BRIEF: Go through the material below and copy all lines with "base".

DATASET SECTION:
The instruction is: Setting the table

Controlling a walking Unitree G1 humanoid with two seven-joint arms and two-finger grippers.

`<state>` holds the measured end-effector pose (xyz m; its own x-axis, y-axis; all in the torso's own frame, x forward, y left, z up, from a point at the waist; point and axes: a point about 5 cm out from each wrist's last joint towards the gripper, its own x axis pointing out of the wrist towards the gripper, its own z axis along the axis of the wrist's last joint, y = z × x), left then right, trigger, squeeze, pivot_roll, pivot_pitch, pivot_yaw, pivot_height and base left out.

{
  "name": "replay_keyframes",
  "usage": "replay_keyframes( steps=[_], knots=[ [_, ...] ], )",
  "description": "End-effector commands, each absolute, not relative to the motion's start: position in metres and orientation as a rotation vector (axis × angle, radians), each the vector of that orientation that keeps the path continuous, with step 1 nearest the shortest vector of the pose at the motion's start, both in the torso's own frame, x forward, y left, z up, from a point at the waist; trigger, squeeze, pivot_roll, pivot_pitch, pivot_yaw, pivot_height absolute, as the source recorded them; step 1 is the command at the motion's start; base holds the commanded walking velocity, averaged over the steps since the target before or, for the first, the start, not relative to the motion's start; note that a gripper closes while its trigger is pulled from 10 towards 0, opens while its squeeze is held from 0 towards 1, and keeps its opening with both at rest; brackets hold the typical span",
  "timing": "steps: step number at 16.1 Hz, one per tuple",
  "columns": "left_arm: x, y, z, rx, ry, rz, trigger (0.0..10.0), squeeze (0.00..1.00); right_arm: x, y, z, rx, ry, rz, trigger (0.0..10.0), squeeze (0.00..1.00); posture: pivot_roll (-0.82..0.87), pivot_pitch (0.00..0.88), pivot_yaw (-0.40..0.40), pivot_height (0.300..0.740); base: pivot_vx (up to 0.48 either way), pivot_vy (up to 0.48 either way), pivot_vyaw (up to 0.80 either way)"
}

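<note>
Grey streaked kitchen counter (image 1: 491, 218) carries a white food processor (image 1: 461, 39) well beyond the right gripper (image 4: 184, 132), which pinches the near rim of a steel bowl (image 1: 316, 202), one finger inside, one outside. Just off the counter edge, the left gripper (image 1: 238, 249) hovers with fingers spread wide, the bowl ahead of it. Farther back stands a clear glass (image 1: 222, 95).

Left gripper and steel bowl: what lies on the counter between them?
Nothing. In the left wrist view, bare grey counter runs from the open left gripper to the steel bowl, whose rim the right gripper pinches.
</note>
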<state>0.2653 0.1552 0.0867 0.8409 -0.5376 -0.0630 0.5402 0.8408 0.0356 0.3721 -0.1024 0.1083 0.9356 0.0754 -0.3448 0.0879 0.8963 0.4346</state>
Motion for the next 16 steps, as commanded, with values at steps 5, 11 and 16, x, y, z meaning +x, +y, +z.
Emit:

TASK RESULT:
`<state>` holds the measured end-effector pose (xyz m; its own x-axis, y-axis; all in the torso's own frame, x forward, y left, z up, from a point at the waist; point and axes: a point about 5 cm out from each wrist's last joint towards the gripper, its own x axis pointing out of the wrist towards the gripper, its own z axis along the axis of the wrist's last joint, y = z × x), left then right, trigger, squeeze, pivot_roll, pivot_pitch, pivot_yaw, pivot_height and base left out.
  "description": "End-effector commands, each absolute, not relative to the motion's start: position in metres and orientation as a rotation vector (axis × angle, radians), each the vector of that orientation that keeps the path continuous, with step 1 nearest the shortest vector of the pose at the motion's start, both in the torso's own frame, x forward, y left, z up, from a point at the waist; trigger, squeeze, pivot_roll, pivot_pitch, pivot_yaw, pivot_height absolute, as the source recorded them; step 1 is the command at the motion's start; base holds the commanded walking velocity, averaged over the steps since the target before or, for the first, the start, not relative to the motion's start; note that a gripper closes while its trigger is pulled from 10 towards 0, opens while its squeeze is held from 0 towards 1, and keeps its opening with both at rest; brackets hold the typical span",
  "columns": "left_arm: x, y, z, rx, ry, rz, trigger (0.0..10.0), squeeze (0.00..1.00); right_arm: x, y, z, rx, ry, rz, trigger (0.0..10.0), squeeze (0.00..1.00); posture: pivot_roll (-0.82..0.87), pivot_pitch (0.00..0.88), pivot_yaw (-0.40..0.40), pivot_height (0.300..0.740); base: pivot_vx (up to 0.48 either way), pivot_vy (up to 0.48 either way), pivot_vyaw (up to 0.80 either way)"

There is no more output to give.